Weiterhin soll erfindungsgemäß ein Verfahren zur Herstellung von L-Carnitin-Dehydrogenase bereitgestellt werden, das dadurch gekennzeichnet ist, daß man L-Carnitin-Dehydrogenase bildende Mikroorganismen, die zur Gattung Alcaligenes gehören, in einem Nährmedium in Kultur nimmt und L-Carnitin- Dehydrogenase daraus isoliert.

Die Erfindung wird anhand der beigefügten Figuren näher erläutert.

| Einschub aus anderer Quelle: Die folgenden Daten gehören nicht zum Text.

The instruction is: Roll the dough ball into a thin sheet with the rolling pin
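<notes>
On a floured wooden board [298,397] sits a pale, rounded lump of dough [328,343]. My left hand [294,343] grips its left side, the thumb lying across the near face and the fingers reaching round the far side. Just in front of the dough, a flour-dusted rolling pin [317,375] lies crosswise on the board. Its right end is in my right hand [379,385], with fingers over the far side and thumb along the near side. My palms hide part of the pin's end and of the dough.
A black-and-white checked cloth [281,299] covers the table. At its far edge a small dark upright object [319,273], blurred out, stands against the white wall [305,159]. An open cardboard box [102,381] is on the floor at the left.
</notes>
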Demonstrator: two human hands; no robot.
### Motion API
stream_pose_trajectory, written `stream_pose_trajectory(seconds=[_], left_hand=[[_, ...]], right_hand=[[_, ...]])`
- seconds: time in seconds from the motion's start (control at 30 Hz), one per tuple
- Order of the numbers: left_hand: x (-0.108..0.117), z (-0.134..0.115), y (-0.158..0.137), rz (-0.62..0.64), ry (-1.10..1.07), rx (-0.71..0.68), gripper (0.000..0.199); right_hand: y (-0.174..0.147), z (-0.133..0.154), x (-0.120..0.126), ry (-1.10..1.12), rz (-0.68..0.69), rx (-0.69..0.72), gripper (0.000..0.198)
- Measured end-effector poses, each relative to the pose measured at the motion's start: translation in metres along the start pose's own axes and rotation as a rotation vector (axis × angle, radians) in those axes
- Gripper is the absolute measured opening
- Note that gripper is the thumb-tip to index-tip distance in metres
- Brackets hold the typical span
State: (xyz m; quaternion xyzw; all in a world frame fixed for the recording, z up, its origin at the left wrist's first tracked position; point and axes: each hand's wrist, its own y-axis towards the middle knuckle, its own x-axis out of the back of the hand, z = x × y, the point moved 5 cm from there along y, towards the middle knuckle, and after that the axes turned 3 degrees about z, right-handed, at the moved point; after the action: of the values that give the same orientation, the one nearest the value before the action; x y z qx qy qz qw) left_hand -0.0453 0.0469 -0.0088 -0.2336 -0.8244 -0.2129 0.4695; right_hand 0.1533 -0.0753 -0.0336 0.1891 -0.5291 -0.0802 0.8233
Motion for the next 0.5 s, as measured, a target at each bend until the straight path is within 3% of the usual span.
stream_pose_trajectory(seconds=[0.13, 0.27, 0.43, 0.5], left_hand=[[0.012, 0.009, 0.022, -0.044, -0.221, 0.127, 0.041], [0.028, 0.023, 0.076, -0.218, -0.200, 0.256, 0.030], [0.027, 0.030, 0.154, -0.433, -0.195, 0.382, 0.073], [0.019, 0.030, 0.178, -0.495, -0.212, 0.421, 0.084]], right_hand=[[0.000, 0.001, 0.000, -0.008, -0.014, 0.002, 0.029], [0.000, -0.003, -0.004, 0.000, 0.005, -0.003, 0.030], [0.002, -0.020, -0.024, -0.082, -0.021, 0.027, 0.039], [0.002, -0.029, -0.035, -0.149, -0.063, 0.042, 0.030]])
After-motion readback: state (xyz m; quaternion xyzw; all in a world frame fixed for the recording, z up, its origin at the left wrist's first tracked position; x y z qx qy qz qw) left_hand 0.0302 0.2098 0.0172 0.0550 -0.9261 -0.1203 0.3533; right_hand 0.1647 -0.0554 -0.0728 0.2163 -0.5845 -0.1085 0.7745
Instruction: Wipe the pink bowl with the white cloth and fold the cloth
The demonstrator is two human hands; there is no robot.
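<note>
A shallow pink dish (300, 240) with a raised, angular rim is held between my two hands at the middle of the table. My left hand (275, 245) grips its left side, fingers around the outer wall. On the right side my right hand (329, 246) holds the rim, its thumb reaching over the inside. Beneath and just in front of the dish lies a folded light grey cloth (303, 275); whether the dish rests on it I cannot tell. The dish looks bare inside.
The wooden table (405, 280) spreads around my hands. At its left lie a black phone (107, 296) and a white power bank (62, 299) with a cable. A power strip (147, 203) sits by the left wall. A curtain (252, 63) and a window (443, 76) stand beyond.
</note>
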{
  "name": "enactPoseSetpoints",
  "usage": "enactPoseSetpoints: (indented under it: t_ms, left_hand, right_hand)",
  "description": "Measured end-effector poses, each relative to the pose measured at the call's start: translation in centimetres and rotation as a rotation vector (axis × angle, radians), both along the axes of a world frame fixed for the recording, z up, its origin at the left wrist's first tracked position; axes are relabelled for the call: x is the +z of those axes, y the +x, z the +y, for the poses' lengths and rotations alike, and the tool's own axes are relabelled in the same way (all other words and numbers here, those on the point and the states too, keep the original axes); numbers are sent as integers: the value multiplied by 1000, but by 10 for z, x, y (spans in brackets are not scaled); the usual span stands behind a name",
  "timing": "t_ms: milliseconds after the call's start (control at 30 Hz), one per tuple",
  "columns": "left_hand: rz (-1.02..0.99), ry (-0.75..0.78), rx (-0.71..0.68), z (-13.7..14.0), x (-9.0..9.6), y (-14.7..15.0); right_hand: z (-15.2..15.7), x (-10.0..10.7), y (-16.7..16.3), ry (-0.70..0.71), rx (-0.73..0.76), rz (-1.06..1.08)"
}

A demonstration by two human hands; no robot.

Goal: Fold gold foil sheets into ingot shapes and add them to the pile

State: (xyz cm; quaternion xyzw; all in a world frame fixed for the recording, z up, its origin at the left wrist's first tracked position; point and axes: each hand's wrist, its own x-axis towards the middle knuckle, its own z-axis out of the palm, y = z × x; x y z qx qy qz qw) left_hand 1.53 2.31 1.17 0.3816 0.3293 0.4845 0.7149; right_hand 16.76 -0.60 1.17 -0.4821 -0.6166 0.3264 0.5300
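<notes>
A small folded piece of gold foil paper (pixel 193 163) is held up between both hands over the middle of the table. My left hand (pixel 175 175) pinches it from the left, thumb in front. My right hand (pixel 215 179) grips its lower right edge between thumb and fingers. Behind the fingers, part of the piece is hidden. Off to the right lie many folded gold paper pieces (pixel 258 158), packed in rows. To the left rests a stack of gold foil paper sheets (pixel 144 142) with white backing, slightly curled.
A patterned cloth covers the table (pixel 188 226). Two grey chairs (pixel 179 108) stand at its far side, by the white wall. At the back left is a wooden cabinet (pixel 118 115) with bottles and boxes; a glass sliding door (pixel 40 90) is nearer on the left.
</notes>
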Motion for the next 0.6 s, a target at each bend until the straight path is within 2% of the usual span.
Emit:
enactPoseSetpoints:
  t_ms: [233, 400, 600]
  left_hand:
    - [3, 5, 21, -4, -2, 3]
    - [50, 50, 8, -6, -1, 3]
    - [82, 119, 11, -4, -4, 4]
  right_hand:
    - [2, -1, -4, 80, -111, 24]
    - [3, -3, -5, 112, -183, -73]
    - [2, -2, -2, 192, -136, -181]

Es zeigt

Fig. 1 die Hitzestabilität der erfindungsgemäßen L-Carnitin- Dehydrogenase.

Fig. 2 das Temperatur-Optimum des erfindungsgemäßen Enzyms.

Fig. 3 die pH-Stabilität des erfindungsgemäßen Enzyms.

Fig. 4 das pH-Optimum des erfindungsgemäßen Enzyms.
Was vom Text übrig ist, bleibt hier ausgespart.